As Edwards and other researchers have pointed out, a search on Shodan shows there are almost 200,000 internet-connected Cisco ASA devices with WebVPN enabled.
Edwards argues that Cisco should be informing customers earlier, particularly for such a critical bug, which affects devices that generally sit on the edge of the network and are accessible from the internet.
“I can understand some of the challenges that Cisco and their peers are up against. But even with that, I’m not sure that customers should be willing to accept that an advisory like this can be withheld for 80 days after some fixes are already available,” wrote Edwards.
“Eighty days is a long time, and it’s a particularly long time for a vulnerability with a CVSS score of 10 that affects devices that are usually directly connected to the internet.”
While customers could have installed the update before the advisory, the advisory itself is what helps customers decide how to allocate resources among competing tasks.
“Yes, customers need to take responsibility for installing patches in a timely manner. However, customers also need to have access to adequate information, so that they can appropriately prioritize among myriad workloads,” writes Edwards.
A Cisco spokesperson told ZDNet it published the advisory immediately after learning that details of the vulnerability would be made public. Recon, the conference the researcher will detail the ASA vulnerability, announced its content line-up on December 15.
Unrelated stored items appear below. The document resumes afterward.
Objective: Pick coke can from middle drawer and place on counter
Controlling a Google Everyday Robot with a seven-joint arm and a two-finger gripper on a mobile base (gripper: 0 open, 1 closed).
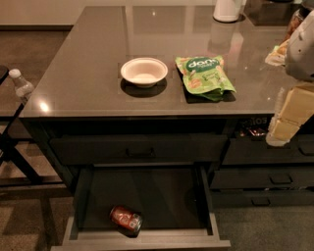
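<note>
The coke can (126,219) is lying on its side in the lower left-centre of the frame, resting on the dark floor of the middle drawer (147,241), close to the drawer's front rim and left of its middle. Its silver top is facing right, and its pale lettering is showing only as a smear that cannot be read. The drawer is standing pulled wide open below a shallower closed drawer with a bar handle (140,152). Above them the counter (83,73) is filling the upper half of the frame and reflecting the room lights. A white bowl (143,71) is sitting on it near the centre, and just to its right a green snack bag (205,77) is lying flat, its white brand lettering reading "dan" before blurring out. A white cylindrical container (227,10) is standing at the top edge. The gripper (287,120) is hanging at the right edge of the frame, beside the counter's front corner and well apart from the can. Whether it is apart or together cannot be told. A clear plastic bottle (20,86) is showing at the far left.
</note>
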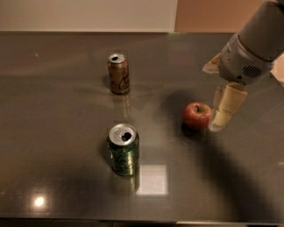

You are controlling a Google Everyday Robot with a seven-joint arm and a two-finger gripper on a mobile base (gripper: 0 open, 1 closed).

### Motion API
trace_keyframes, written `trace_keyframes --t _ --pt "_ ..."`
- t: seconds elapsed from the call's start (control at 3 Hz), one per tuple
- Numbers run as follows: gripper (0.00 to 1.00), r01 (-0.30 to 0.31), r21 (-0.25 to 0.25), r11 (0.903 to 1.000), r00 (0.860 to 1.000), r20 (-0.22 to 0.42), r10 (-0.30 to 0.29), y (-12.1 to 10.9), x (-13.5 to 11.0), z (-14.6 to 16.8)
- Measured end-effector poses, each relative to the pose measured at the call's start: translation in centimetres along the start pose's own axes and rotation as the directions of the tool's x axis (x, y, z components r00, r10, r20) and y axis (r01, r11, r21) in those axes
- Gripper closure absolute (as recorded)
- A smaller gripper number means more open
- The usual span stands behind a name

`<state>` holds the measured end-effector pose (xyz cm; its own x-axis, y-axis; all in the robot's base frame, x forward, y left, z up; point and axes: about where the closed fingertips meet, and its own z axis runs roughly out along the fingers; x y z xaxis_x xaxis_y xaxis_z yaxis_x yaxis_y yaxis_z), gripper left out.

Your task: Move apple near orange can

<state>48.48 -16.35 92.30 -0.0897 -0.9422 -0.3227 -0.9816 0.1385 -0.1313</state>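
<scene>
The apple (197, 115), small and red with a short stem, sits on the dark table right of centre. The orange can (119, 74) stands upright at the back, left of centre, well apart from the apple. My gripper (218, 124) hangs from the arm at the right, its tip down by the table just right of the apple, close beside it. It holds nothing that I can see.
A green can (124, 150) with an open silver top stands upright in front, left of the apple. The dark glossy table (53, 133) has its far edge against a pale wall (88, 13). The arm's grey body (248, 48) fills the upper right.
</scene>
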Motion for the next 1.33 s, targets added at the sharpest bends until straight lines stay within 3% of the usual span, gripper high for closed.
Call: trace_keyframes --t 0.67,1.33 --pt "0.0 0.042 -0.052 0.9978 0.999 0.022 -0.04 1.1 -0.4 3.6" --pt "0.0 0.049 -0.068 0.9965 0.999 0.012 -0.048 1.3 0.7 5.7"
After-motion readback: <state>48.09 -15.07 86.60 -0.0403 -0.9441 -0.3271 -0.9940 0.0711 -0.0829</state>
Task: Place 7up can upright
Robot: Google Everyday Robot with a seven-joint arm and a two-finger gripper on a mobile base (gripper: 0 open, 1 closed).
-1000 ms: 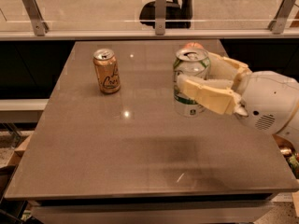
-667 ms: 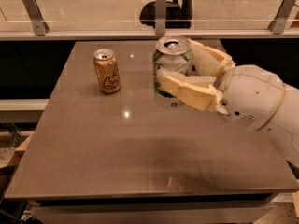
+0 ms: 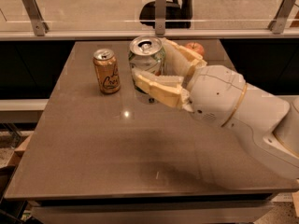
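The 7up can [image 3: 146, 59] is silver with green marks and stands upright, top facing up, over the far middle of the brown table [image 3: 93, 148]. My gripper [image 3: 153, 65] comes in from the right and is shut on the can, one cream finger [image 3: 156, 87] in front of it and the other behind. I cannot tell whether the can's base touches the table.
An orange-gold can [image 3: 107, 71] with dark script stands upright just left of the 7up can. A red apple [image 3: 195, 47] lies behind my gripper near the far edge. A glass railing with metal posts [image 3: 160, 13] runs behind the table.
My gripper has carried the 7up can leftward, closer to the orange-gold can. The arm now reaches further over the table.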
The spokesperson said Cisco is committed to responsible coordinated disclosure about vulnerabilities, and maintains a very open relationship with the security research community.
“As soon as Cisco learned that there was potential public awareness of the issue, we immediately published a security advisory to inform customers what it is, as well as how to assess their network and remediate the issue. The coordinated timing of the disclosure with the researcher ensured we had protection in place across the many affected platforms to best protect our customers. This approach is in line with our commitment in the security vulnerability policy.”